A: Passwordless authentication creates new operational risk when recovery, replacement, and revocation are not tightly controlled.
Practitioner guidance
- Map authenticator lifecycle ownership to named control points Assign clear owners for enrollment, renewal, recovery, and revocation, then document the event that triggers each one.
- Automate credential status visibility across the estate Track which authenticators are active, expired, suspended, or lost across Windows, Mac, Linux, and hybrid systems.
- Separate assurance from convenience in token design Decide which populations need hardware-backed phishing resistance and which can remain on lower-assurance flows.
What's in the full article
Axiad's full blog post covers the operational detail this post intentionally leaves for the source:
- Step-by-step explanation of how Axiad Cloud provisions, renews, and revokes smart card credentials at scale
- Details on IDEMIA token and smart card form factors for different user and device environments
- The article's specific discussion of FIPS and FIDO-aligned authentication claims and federal compliance context
- Implementation examples for converged physical and logical access in mixed enterprise environments
👉 Read Axiad's post on phishing-resistant authentication at scale with IDEMIA →
Phishing-resistant authentication at scale: what IAM teams need to know?
Explore further
Authentication strength fails when lifecycle control is weak.
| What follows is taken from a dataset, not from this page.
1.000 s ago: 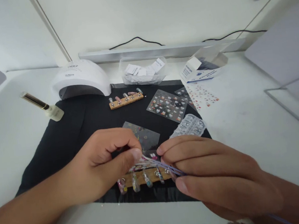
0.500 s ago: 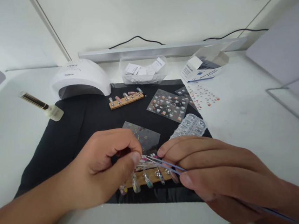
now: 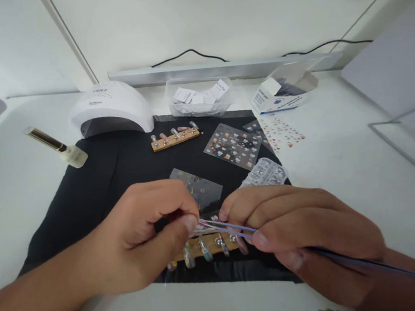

The article shows that the hard part is not proving possession with a smart card or hardware token. The hard part is issuing, renewing, recovering, and revoking those authenticators across a heterogeneous estate without creating delay, drift, or stale access. In NHI governance terms, the control failure is lifecycle consistency, not cryptographic weakness. Practitioners should treat provisioning and revocation as the real assurance boundary.
Phishing resistance is only durable when authenticator lifecycle state is visible. As environments span endpoints, clouds, and physical access systems, teams need a current view of what is issued, what is expired, and what has been revoked. The governance gap is no longer whether strong authenticators exist, but whether the organisation can prove they are still the right ones in circulation.
A question worth separating out:
Q: How do physical access cards and digital access controls differ in practice?
A: Physical access cards and digital access controls differ because one credential can govern two different domains of risk at once. A lost or reassigned converged card can affect doors and systems together, so revocation must be synchronized across both environments. Teams should verify that one deactivation event closes every access path it opens.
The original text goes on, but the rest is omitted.